Cursor vs. Offset Pagination

There are two options for how we could manage pagination for the top assets list. Below we will explore the pros and cons of each.
Cursor Pagination
Cursor based pagination is a method to paginate long lists of data by maintaining a pointer to the last record received by a client. On subsequent requests, the cursor is passed, and data added after that cursor is returned to the client. Cursor pagination works very well for infinite scrolling, such as a news-feed.
SELECT * FROM top_assets WHERE id > '236UWIrPdkjY2FQ1pluzGm6amXs' -- ID of last asset ORDER BY id ASC LIMIT 10;
Offset Pagination
Offset pagination is a common technique used for pagination that involves passing two query parameters to an endpoint containing the limit and offset. For example:
-- GET https://api.com/top-assets?limit=5&offset=0 SELECT * FROM top_assets ORDER BY id ASC LIMIT 5 OFFSET 0;
Pros
Cons
Cursor Pagination
- Much improved database performance for large datasets - Works well for infinite scrolling
- Unable to jump to a specific page
Offset Pagination
- Allows jumping to different pages - Works well for page-based pagination
- Poor database performance for large datasets. - Has sequencing issues for data that is updated regularly.
Decision
Because we are only dealing with 5 assets at a time and the data will not be changing frequently, offset pagination makes sense. This has the added benefit of allowing a user to skip ahead to a page. For example, they could navigate to the end of the list to see the last 5 assets.

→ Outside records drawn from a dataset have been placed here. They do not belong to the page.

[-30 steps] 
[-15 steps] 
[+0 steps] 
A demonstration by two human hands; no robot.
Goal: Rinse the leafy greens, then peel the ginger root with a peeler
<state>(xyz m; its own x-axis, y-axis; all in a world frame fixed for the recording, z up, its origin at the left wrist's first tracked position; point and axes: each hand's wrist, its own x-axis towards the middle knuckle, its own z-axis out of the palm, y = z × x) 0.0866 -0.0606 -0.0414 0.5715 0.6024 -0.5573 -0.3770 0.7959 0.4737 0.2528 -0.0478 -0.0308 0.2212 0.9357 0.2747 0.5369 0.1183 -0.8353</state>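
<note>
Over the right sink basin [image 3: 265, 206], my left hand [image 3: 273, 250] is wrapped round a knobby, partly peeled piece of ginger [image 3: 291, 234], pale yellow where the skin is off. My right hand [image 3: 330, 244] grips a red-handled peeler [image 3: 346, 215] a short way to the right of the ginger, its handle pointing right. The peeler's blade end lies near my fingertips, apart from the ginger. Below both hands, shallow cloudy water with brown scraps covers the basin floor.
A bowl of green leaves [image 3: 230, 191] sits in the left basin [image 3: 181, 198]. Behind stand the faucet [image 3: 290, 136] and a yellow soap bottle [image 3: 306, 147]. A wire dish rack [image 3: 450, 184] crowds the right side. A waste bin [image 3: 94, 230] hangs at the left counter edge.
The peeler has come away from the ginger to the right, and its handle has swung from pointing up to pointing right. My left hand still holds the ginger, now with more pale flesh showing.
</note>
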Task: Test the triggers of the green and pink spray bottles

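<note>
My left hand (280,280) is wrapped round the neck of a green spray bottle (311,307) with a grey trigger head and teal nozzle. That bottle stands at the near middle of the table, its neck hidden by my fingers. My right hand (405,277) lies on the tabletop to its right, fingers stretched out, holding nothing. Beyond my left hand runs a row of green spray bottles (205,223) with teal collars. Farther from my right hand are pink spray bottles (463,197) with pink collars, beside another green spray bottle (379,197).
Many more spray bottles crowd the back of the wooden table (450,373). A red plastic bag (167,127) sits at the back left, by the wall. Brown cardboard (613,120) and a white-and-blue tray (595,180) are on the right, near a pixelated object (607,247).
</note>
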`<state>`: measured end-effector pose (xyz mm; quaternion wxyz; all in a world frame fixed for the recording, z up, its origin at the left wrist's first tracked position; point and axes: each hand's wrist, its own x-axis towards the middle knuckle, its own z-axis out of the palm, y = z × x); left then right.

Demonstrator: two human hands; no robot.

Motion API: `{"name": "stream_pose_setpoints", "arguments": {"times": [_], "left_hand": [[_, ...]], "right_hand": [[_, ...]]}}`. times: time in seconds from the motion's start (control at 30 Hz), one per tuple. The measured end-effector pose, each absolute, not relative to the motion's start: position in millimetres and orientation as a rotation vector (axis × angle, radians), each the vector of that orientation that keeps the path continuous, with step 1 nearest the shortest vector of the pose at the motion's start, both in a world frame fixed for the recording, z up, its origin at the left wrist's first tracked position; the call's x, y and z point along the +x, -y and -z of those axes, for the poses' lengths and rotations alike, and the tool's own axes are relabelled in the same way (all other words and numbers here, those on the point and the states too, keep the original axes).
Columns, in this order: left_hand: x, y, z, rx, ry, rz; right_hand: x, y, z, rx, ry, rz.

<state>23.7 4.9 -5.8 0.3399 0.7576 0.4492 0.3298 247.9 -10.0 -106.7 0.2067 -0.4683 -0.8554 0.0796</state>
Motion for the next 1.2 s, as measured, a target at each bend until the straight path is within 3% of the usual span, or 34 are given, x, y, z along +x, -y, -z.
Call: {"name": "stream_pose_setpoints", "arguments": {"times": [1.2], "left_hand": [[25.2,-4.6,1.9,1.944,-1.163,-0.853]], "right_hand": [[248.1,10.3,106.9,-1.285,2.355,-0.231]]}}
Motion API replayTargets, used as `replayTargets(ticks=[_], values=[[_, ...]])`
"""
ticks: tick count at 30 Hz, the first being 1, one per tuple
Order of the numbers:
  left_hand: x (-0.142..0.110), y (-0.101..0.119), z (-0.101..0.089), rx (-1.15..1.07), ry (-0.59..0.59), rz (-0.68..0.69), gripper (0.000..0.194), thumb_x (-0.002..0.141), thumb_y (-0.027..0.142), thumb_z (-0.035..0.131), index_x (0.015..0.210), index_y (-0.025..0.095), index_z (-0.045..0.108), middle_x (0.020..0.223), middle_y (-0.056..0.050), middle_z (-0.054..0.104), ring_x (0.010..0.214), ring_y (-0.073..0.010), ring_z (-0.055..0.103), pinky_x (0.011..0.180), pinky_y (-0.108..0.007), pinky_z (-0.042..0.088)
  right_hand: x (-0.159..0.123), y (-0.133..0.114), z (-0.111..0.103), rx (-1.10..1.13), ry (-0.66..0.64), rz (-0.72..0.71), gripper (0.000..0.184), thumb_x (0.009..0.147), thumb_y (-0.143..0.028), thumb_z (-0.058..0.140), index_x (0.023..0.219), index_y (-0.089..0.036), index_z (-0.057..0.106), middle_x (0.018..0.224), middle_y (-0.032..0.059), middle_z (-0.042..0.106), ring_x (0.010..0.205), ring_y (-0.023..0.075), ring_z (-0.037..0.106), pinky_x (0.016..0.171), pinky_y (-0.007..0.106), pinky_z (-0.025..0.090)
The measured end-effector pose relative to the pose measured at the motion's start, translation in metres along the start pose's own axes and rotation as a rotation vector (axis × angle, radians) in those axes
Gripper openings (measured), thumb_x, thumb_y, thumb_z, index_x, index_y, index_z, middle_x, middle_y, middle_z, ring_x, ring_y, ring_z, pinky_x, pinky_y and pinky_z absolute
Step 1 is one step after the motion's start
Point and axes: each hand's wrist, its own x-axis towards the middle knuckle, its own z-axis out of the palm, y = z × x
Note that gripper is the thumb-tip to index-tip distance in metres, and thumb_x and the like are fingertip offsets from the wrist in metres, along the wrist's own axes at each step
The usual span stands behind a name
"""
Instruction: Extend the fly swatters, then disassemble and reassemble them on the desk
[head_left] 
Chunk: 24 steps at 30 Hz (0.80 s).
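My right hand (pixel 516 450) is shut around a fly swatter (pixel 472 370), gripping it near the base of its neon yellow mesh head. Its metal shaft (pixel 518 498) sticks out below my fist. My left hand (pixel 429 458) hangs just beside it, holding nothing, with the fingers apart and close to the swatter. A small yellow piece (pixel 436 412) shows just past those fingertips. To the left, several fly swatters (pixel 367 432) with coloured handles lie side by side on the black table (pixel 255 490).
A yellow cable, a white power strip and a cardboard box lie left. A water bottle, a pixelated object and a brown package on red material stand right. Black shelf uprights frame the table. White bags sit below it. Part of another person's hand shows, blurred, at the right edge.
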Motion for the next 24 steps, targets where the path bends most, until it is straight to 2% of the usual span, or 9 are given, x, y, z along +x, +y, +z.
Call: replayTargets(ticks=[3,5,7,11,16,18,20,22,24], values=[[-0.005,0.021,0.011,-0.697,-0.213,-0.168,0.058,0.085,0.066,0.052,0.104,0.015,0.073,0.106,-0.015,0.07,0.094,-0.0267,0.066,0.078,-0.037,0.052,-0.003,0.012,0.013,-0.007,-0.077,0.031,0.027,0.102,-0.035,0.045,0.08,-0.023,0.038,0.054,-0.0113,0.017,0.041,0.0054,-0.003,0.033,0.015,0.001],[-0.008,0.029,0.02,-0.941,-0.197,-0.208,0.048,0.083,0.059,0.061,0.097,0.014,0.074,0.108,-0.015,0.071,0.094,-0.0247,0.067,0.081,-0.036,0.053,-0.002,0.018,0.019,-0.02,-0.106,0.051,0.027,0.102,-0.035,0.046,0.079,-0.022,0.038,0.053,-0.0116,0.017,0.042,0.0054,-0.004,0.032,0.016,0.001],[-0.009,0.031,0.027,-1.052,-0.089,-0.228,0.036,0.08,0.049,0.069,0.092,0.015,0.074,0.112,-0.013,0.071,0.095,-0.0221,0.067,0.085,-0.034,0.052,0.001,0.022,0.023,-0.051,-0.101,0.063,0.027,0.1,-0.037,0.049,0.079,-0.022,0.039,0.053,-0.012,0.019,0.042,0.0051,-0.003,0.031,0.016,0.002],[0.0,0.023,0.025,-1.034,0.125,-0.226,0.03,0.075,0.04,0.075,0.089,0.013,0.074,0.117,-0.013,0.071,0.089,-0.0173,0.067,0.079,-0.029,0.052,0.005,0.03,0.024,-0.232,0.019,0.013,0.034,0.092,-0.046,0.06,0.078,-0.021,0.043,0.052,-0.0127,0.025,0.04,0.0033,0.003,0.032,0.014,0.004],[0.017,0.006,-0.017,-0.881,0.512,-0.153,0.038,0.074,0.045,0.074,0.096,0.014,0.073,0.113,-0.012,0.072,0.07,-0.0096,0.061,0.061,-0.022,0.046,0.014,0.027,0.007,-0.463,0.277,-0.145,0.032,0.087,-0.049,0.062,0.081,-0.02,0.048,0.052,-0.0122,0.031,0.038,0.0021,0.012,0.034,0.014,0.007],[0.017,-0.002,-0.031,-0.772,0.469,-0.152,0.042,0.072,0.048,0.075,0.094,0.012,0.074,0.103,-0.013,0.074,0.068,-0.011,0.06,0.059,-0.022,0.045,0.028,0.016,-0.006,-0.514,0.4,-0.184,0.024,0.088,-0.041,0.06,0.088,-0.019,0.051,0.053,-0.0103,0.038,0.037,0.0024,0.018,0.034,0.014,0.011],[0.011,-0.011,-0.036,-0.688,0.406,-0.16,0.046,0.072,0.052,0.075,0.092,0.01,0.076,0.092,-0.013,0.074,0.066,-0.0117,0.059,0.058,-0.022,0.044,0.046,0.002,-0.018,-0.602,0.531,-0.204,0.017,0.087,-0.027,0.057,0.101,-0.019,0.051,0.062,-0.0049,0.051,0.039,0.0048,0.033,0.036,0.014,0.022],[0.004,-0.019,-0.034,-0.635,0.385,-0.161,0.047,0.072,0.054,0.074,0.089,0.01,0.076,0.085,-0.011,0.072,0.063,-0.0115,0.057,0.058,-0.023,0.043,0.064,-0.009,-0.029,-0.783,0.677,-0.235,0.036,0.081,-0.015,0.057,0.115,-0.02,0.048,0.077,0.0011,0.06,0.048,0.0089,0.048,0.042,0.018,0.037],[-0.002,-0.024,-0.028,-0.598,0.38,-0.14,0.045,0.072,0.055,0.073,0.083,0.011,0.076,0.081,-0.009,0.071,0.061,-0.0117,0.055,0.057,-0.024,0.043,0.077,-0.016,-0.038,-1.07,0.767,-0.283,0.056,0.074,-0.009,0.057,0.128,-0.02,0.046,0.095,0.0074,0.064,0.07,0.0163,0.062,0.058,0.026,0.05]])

Web sockets vs. Server-Sent Events (SSEs) vs. Polling

Web sockets
Web sockets are built on top of TCP/IP and can be used to create a real time two way communication channel between the client and server.
Polling
Polling uses HTTP requests called at an interval to update data in a near real-time manner. Long polling is a subtype of polling that requires keeping the request open until new data is available
Server-Sent Events
One way communication from the server to the client. Uses the web’s EventSource API. Clients subscribe to an event source with a callback that is run when that event is sent.
Pros
Cons
Long Polling
- Makes use of HTTP2 / 3. - Easy to parallelize w/ multiplexing - Lower memory foot print on the client. - Easier to implement on both the client and server.
- Not truly real time. - Unidirectional communication. - More resource intensive on the server. - Message ordering can be an issue. - Doesn’t handle multiple clients well.
Web Sockets
- Reduced payload size due to lack of headers. - Supports full duplexing and real time two way communication. - Faster than HTTP. - Support on multiple platforms. - Payloads are smaller due to lack of HTTP headers.
- Limited browser support. - More complex to implement. - Maintains a persistent connection. - Higher memory overhead on the client.
Server-Sent Events
- Less resource intensive than web sockets and long polling. - Very easy to implement
- Requires HTTP 2/3 otherwise you run the risk of having too many requests open - Unidirectional communication only - Less platform support, requires a polyfill for mobile for example.
Decision
For this use case, web sockets make sense to update the real time price of an asset in the UI. The best user experience involves near real-time pricing updates so that users have confidence in the market pricing when they make a trade.
During the window where a user is placing a trade, the price will be updated frequently. Because we only have one use case and we need to support instantaneous updates, it makes sense to rely on web sockets. Server-Sent events would also work, however, it would include wasted data due to the inclusion of HTTP headers with every requests. Long Polling would not be instantaneous enough.